▶ WORK ITEM
The answer must consist solely of the lines from the start of the records through the line containing "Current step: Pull", restated word for word, with no pictures.

• • • •

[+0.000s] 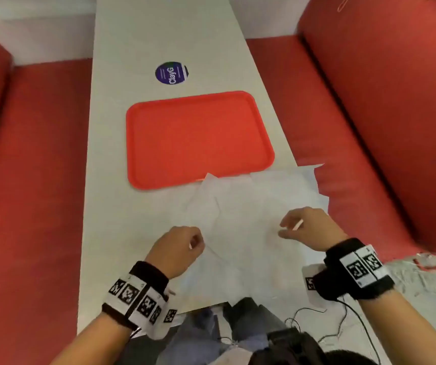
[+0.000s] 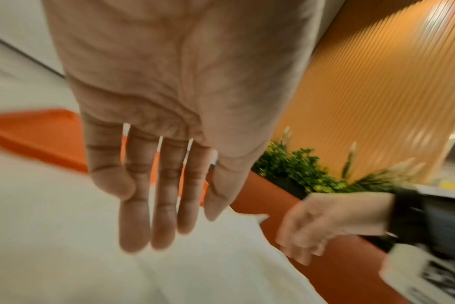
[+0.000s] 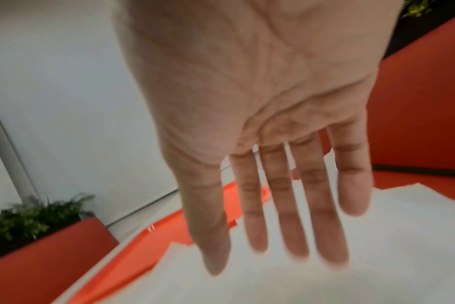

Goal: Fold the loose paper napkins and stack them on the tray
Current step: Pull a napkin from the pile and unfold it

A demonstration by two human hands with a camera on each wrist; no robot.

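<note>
White paper napkins point(image 1: 251, 206) lie loose on the bench point(image 1: 122, 206): light, limp, easily torn. Best pinched at corners. Both hands, left hand point(image 1: 176, 250) and right hand point(image 1: 306, 226), hover open, holding nothing.

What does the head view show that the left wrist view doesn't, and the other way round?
Head only: the whole red tray with nothing on it, a round purple sticker beyond it, and both wristbands. Left wrist only: the left hand from the palm side, fingers straight, plus green plants behind the red seat. Both: the loose white napkins on the table, a tray corner, and the right hand.
</note>
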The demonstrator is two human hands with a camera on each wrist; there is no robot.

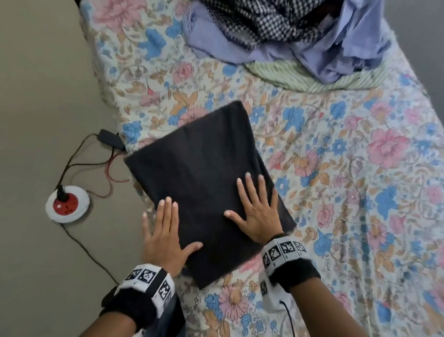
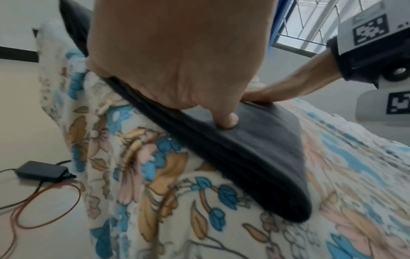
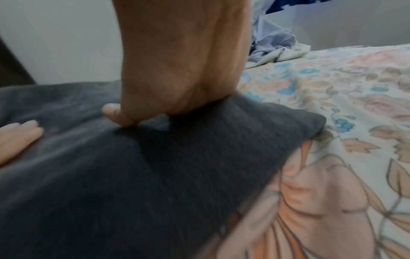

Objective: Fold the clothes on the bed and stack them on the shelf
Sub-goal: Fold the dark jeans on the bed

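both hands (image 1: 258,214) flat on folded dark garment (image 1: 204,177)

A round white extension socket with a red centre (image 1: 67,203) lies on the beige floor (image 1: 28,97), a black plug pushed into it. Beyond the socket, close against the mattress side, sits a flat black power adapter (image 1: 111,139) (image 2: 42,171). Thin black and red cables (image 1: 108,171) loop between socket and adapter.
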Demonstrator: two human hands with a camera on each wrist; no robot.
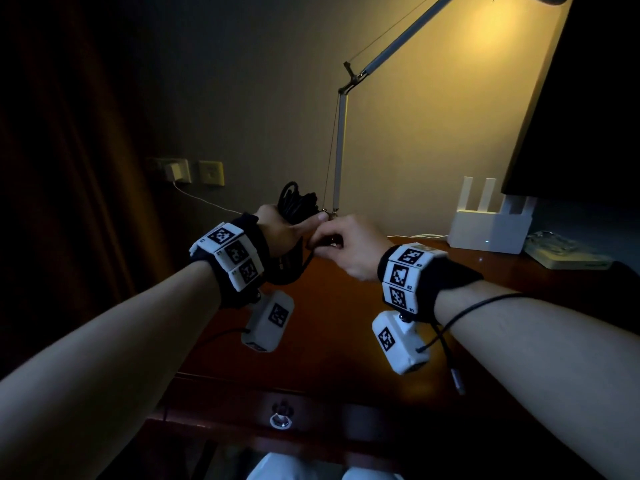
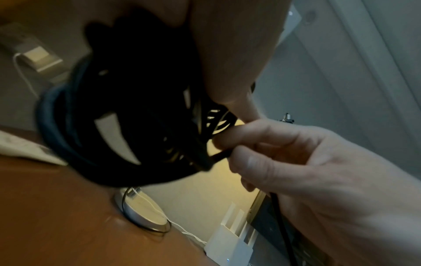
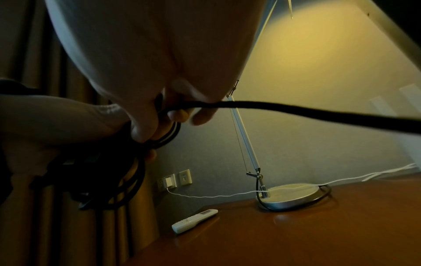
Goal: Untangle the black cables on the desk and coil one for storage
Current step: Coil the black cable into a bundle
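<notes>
Dim room, wooden desk [image 1: 346,327] under both raised hands. Left hand [image 1: 277,233] grips the black cable coil [image 1: 298,202], held above the desk. Right hand [image 1: 349,247] pinches a loose strand [image 3: 296,109] just beside it. Best: keep strand taut, feed even loops, left thumb clamping each turn; watch lamp [image 1: 341,133] beyond the fingers.

Both hands meet above the surface [image 1: 346,327], the left hand [image 1: 280,233] to the left of the right hand [image 1: 349,247], touching. The cable bundle [image 1: 298,202] sits in the left hand, above and behind it. The lamp base [image 3: 293,196] stands on the surface behind the hands, the router [image 1: 488,226] to its right, the remote [image 3: 193,220] to its left. The wall sockets [image 1: 194,172] are behind, on the left.
</notes>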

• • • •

▶ EXERCISE ANSWER
[+0.000s] 
[+0.000s] 
[+0.000s] 

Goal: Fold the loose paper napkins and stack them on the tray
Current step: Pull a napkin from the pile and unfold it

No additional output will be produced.